**Instructions to follow**
Word for word, repeat the data that follows. Do not include the pictures.

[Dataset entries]

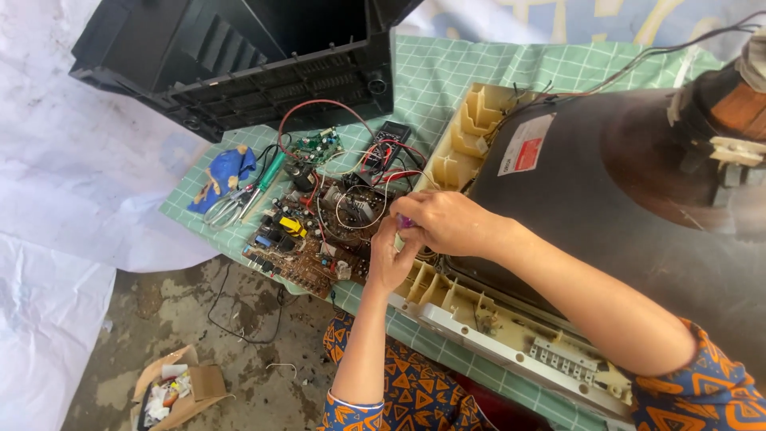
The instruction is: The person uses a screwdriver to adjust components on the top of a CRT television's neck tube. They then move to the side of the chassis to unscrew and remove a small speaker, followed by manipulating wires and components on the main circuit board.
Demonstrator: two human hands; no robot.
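While both hands meet, the cardboard box [191,387] holds small scraps.

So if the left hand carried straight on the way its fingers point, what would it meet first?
The left hand points up and away, so it would probably meet the small purple object pinched in the right hand first; depth is unclear.

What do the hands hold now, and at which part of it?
The right hand pinches a small purple tool at its handle end. The left hand touches it from below, above the circuit board; the tool's tip is hidden.
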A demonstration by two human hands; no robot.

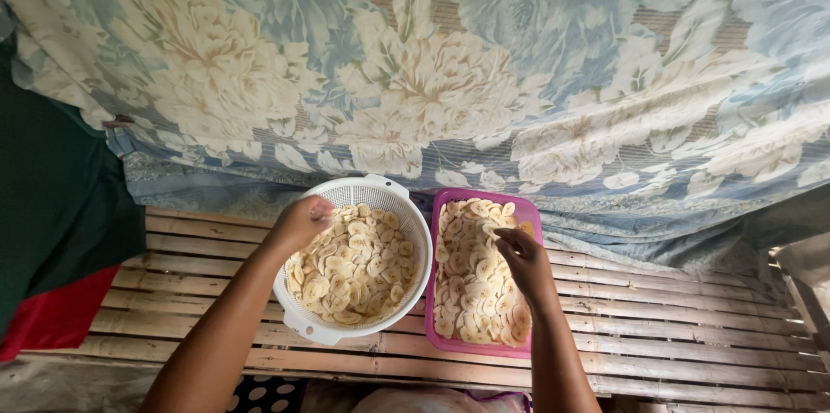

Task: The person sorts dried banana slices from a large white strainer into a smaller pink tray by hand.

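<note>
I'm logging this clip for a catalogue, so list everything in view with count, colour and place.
colander: one, white, round, left on the bench, full of slices
tray: one, pink, rectangular, touching the colander's right side
banana slices: many, pale yellow, heaped in the colander and spread over the tray
slatted bench: one, pale wood, under both containers
floral cloth: one, blue with cream flowers, hanging behind the bench
green cloth: one, dark green, far left
red cloth: one, red, lower left
left hand: one, over the colander's far rim, on the slices
right hand: one, over the tray, fingertips on slices
</note>
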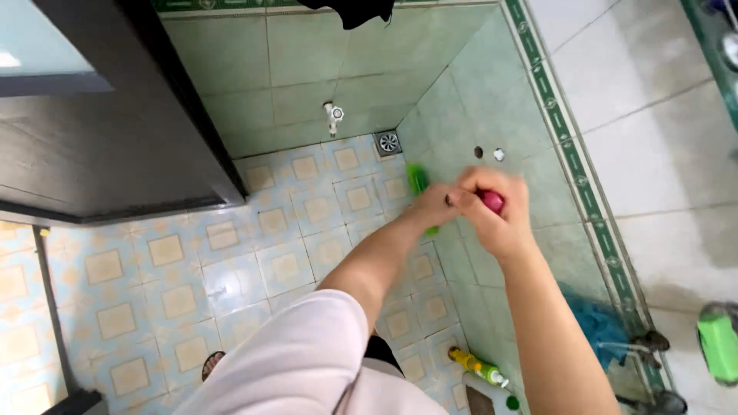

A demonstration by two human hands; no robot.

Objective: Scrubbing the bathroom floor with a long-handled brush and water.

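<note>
I look down into a tiled bathroom corner. My right hand (496, 211) is closed around a small pink-red rounded object (493, 201), perhaps a cap or lid. My left hand (437, 204) meets it from the left, fingers pinched at the same object. A green blurred item (417, 180), maybe a bottle or brush, sticks out behind my left hand; whether that hand holds it is unclear. Both forearms reach forward from a pale pink sleeve (304, 361).
A wall tap (334, 115) and a floor drain (388, 142) sit in the far corner. A dark door (115, 131) stands left. Below are a yellow-green bottle (477, 367), a blue cloth (600, 327) and a green object (719, 346) on a wall rack.
</note>
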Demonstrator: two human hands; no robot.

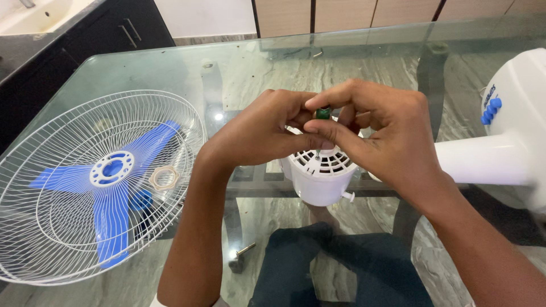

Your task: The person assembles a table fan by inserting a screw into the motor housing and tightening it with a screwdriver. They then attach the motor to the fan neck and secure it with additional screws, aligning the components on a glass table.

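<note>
I see both hands over white motor housing [320, 176] on glass worktop [364, 62] — right hand [387, 131] pinching green knob [323, 113], left hand [259, 133] curled beside it, grip unclear — fan grille [57, 227] lies left.

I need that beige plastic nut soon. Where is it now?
The beige nut lies left of both hands in the head view, on the white fan grille, beside the blue blade's hub.

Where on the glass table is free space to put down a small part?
Bare glass table lies beyond both hands, up to the far edge, and at the near left corner below the white fan grille. It is crowded around the white motor housing, by the fan base and near the loose screw.
</note>
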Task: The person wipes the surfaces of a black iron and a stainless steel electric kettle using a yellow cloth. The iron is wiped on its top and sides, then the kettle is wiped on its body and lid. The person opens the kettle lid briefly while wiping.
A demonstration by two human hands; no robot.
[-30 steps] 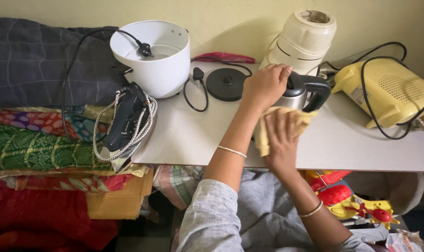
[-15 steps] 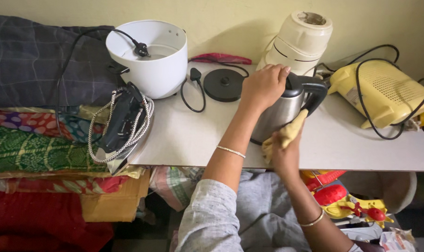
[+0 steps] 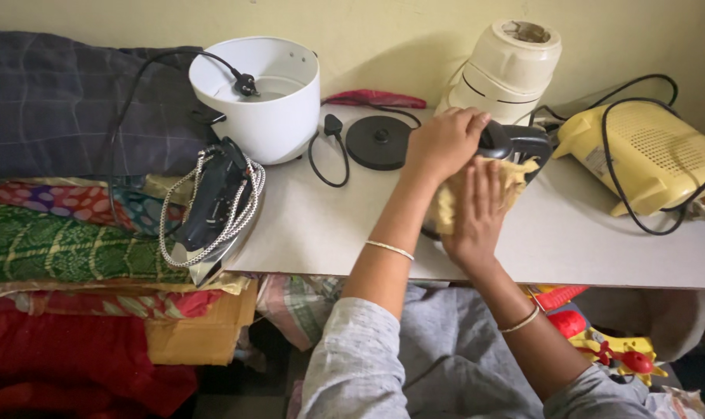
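Since half a second ago, the right hand (image 3: 477,209) has slid its yellow cloth (image 3: 453,198) up from the kettle's lower side to its upper wall, hiding most of the steel body again. That hand lies flat, fingers spread, pressing the cloth against the kettle (image 3: 515,143), which stands on the white table (image 3: 329,225) at about three o'clock from its round black base (image 3: 378,142). The left hand (image 3: 444,143) is clamped over the lid, as before. A hard push could tip the kettle toward the yellow appliance (image 3: 647,159) at three o'clock, or drag it onto the black cord (image 3: 321,155) at nine o'clock.
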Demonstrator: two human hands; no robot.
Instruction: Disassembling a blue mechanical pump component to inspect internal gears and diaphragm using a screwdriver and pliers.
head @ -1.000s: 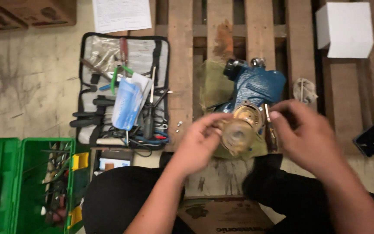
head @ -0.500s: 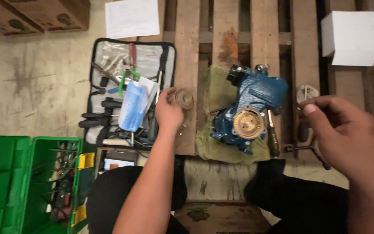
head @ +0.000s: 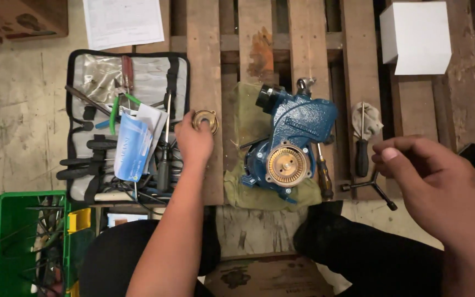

**Solution to the problem**
The instruction is: The person uses a screwdriver to adjust components on the top of a CRT television's neck tube. They then move to the side of the chassis to unscrew and remove a small speaker, followed by manipulating wires and components on the main circuit board.
Demonstrator: two human hands; no robot.
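While both hands meet, the cardboard box [191,387] holds small scraps.

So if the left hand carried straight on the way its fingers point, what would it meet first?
The left hand points up and away, so it would probably meet the small purple object pinched in the right hand first; depth is unclear.

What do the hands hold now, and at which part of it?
The right hand pinches a small purple tool at its handle end. The left hand touches it from below, above the circuit board; the tool's tip is hidden.
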A demonstration by two human hands; no robot.


Task: The person sorts dried banana slices from a large white strainer into a smaller pink tray by hand.

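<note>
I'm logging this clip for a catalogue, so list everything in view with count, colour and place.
colander: one, white, round, left on the bench, full of slices
tray: one, pink, rectangular, touching the colander's right side
banana slices: many, pale yellow, heaped in the colander and spread over the tray
slatted bench: one, pale wood, under both containers
floral cloth: one, blue with cream flowers, hanging behind the bench
green cloth: one, dark green, far left
red cloth: one, red, lower left
left hand: one, over the colander's far rim, on the slices
right hand: one, over the tray, fingertips on slices
</note>
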
A demonstration by two human hands; no robot.

Objective: Scrubbing the bathroom floor with a long-handled brush and water.

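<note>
I look down into a tiled bathroom corner. My right hand (496, 211) is closed around a small pink-red rounded object (493, 201), perhaps a cap or lid. My left hand (437, 204) meets it from the left, fingers pinched at the same object. A green blurred item (417, 180), maybe a bottle or brush, sticks out behind my left hand; whether that hand holds it is unclear. Both forearms reach forward from a pale pink sleeve (304, 361).
A wall tap (334, 115) and a floor drain (388, 142) sit in the far corner. A dark door (115, 131) stands left. Below are a yellow-green bottle (477, 367), a blue cloth (600, 327) and a green object (719, 346) on a wall rack.
</note>
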Demonstrator: two human hands; no robot.


Your task: The person assembles a table fan by inserting a screw into the motor housing and tightening it with a screwdriver. They then attach the motor to the fan neck and secure it with additional screws, aligning the components on a glass table.

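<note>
I see both hands over white motor housing [320, 176] on glass worktop [364, 62] — right hand [387, 131] pinching green knob [323, 113], left hand [259, 133] curled beside it, grip unclear — fan grille [57, 227] lies left.

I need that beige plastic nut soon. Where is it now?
The beige nut lies left of both hands in the head view, on the white fan grille, beside the blue blade's hub.

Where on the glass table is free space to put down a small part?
Bare glass table lies beyond both hands, up to the far edge, and at the near left corner below the white fan grille. It is crowded around the white motor housing, by the fan base and near the loose screw.
</note>
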Task: The person wipes the surfaces of a black iron and a stainless steel electric kettle using a yellow cloth. The iron is wiped on its top and sides, then the kettle is wiped on its body and lid. The person opens the kettle lid briefly while wiping.
A demonstration by two human hands; no robot.
[-30 steps] 
[-15 steps] 
[+0 steps] 
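Since half a second ago, the right hand (image 3: 477,209) has slid its yellow cloth (image 3: 453,198) up from the kettle's lower side to its upper wall, hiding most of the steel body again. That hand lies flat, fingers spread, pressing the cloth against the kettle (image 3: 515,143), which stands on the white table (image 3: 329,225) at about three o'clock from its round black base (image 3: 378,142). The left hand (image 3: 444,143) is clamped over the lid, as before. A hard push could tip the kettle toward the yellow appliance (image 3: 647,159) at three o'clock, or drag it onto the black cord (image 3: 321,155) at nine o'clock.
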Demonstrator: two human hands; no robot.
Instruction: Disassembling a blue mechanical pump component to inspect internal gears and diaphragm using a screwdriver and pliers.
head @ -1.000s: 
head @ -0.500s: 
head @ +0.000s: 

Besides this answer, nothing more is needed.